E — Resonance
Resonance Metrics, Propagation Rules, Cross‑Scale Behavior
This file defines the resonance metrics and cross‑scale rules used throughout RTT/Inside/Benchmarks.
Resonance is the core indicator of emergence, coherence, and cross‑scale structural alignment in classical, diffusion, score‑based, and quantum‑classical hybrid systems.
1. Identity#
Module: RTT / Inside / Benchmarks
File: E_Resonance.md
Role: Canonical definition of resonance metrics and propagation rules
Status: Stable, standards‑grade, student‑ready
2. Purpose#
Resonance provides:
- a measure of cross‑scale structural alignment
- a signal for emergence and coherence lock
- a detector for regime transitions
- a validator for operator‑invariant alignment
- a universal metric across classical and quantum‑classical systems
Resonance is the R in φ–V–R and the anchor for Continuity (C₃).
3. Resonance Metrics#
Resonance is measured as a function of:
- alignment across scales
- harmonic structure within fields or qubit layers
- energy‑structure coupling
- entropy collapse synchronization
- invariant stabilization
3.1 R(t) — Resonance Over Time#
Canonical shape:
- low baseline
- sharp resonance spike
- stabilization at coherence lock
3.2 Rₛ — Scale‑Aligned Resonance#
Resonance measured across:
- 64×64
- 128×128
- 256×256
- 512×512
- 1024×1024
- 2048×2048
- 4096×4096
Canonical behavior:
Rₛ increases with scale and stabilizes earlier.
3.3 R_q — Quantum‑Classical Resonance#
Resonance measured across:
- 2 → 4 → 16 → 64 → 256 qubits
Canonical behavior:
R_q increases with qubit count and aligns with coherence gradients.
4. Resonance Propagation#
Resonance propagates outward as a cross‑scale structural wave.
4.1 Propagation Phases#
Phase 1 — Turbulent#
- low R
- high entropy
- weak alignment
Phase 2 — Transitional#
- rising R
- entropy gradient flips
- invariants begin to align
Phase 3 — Coherence Lock#
- R spike
- entropy collapse
- invariants stabilize
Phase 4 — Harmonic Propagation#
- stable resonance gradients
- cross‑scale continuity
- structural persistence
5. Cross‑Scale Rules#
Resonance must behave consistently across classical and quantum‑classical scales.
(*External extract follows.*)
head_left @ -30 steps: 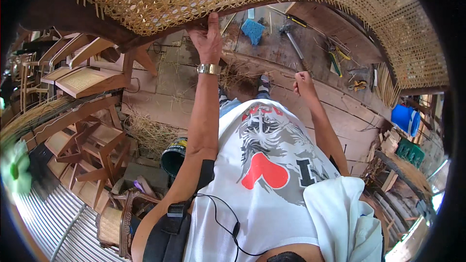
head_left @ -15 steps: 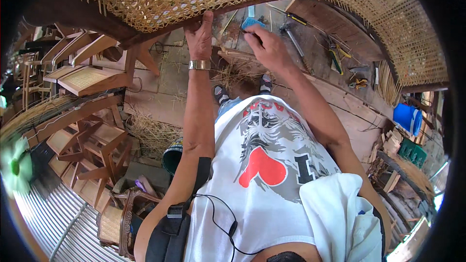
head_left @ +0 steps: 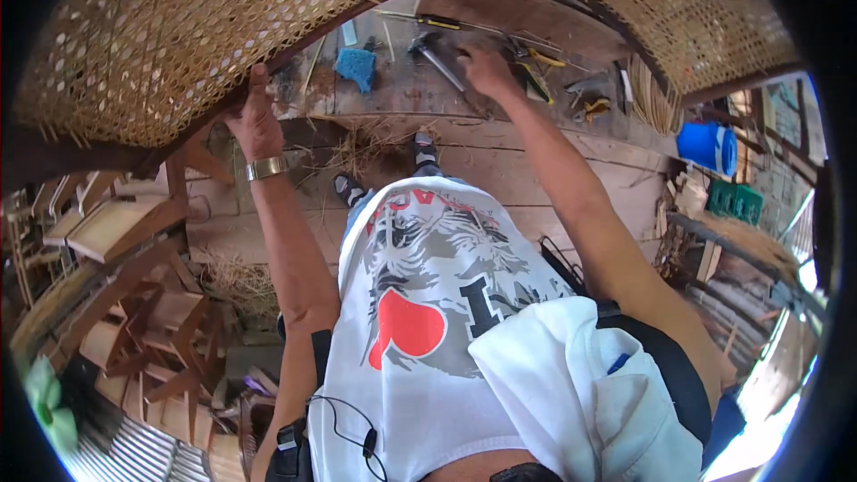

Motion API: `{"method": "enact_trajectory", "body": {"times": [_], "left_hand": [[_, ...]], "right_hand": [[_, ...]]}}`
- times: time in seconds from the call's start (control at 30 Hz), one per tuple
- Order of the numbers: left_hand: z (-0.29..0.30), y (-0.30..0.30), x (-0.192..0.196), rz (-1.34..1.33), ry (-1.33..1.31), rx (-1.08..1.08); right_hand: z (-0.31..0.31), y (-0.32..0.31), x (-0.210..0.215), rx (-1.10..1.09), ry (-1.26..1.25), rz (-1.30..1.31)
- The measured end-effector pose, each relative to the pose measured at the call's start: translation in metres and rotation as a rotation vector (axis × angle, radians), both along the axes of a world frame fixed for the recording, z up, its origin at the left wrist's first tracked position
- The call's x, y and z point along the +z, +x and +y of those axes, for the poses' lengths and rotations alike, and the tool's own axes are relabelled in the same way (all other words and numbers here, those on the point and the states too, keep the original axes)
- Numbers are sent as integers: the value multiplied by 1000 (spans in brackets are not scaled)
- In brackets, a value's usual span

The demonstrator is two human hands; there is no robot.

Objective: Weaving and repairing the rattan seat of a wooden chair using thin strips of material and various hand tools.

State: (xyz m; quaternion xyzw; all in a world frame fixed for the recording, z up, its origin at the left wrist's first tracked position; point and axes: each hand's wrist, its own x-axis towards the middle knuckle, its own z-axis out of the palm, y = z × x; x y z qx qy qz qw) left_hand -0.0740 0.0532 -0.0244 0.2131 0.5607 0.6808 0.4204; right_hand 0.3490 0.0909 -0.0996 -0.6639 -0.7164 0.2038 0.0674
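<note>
The right hand [head_left: 486, 71] has moved to the hammer [head_left: 435, 55], fingers closing on it; the left hand [head_left: 256, 120] is gripping the woven cane panel [head_left: 178, 27].

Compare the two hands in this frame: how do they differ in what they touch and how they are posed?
The left hand grips the dark wooden edge of the woven cane panel, close in; the right hand reaches further out over the workbench, beside a hammer. The left wrist wears a metal watch; the right wrist is bare. Both arms are raised forward.

Both arms stretch forward, left hand [head_left: 254, 120] with fingers curled in a grip, right hand [head_left: 486, 70] palm down.
</note>
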Motion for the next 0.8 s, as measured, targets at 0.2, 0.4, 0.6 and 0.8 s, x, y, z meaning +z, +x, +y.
{"method": "enact_trajectory", "body": {"times": [0.2,0.4,0.6,0.8], "left_hand": [[-10,-10,-8,185,-25,-54],[-19,-16,-2,-257,106,-143],[-22,-4,22,-340,142,-6],[-18,1,18,-234,139,45]], "right_hand": [[-5,-8,-18,55,469,-215],[-13,-8,-42,136,17,73],[5,-10,32,154,54,202],[8,-102,140,716,500,342]]}}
5.1 Classical Cross‑Scale Rules#
- resonance spike sharpens with resolution
- coherence lock occurs earlier at higher resolutions
- propagation speed increases with scale
- Rₛ curves converge to canonical shape
5.2 Quantum‑Classical Cross‑Scale Rules#
- resonance ladders show harmonic alignment
- coherence increases with qubit count
- R_q curves converge to theoretical maxima
- quantum‑classical transitions follow legal regime patterns
6. Resonance & Invariants#
Resonance aligns with the 3C invariants:
- C₁ (Coherence): rises with φ
- C₂ (Consistency): stabilizes with V
- C₃ (Continuity): locks with R
A system is resonance‑aligned when:
- R spike precedes C₃ stabilization
- entropy collapse synchronizes with R
- φ–V–R curves match canonical shapes
7. Resonance & Entropy#
Resonance is tightly coupled to entropy behavior.
7.1 Entropy‑Resonance Synchronization#
A valid system shows:
- entropy rise during diffusion
- entropy collapse during score‑based reversal
- R spike at collapse onset
- invariant stabilization after collapse
7.2 Illegal Patterns#
- R spike without entropy collapse
- entropy collapse without R spike
- misaligned collapse windows
These indicate structural failure.
8. Resonance Compliance#
A system is resonance‑compliant when:
- R(t), Rₛ, and R_q follow canonical shapes
- resonance spike aligns with entropy collapse
- cross‑scale propagation matches reference captures
- invariants stabilize after R spike
- drift remains below thresholds
9. Student‑AI Tasks#
Students reproduce:
- R(t) curves
- cross‑scale resonance ladders
- quantum‑classical resonance traces
- entropy‑resonance synchronization
- resonance‑invariant alignment
These tasks form the basis of RFC‑003 (Resonance Standard).
10. Notes#
- Numerical values are intentionally omitted.
- Only shape alignment is required for compliance.
- Resonance is evaluated relative to reference captures in B_Capture.md.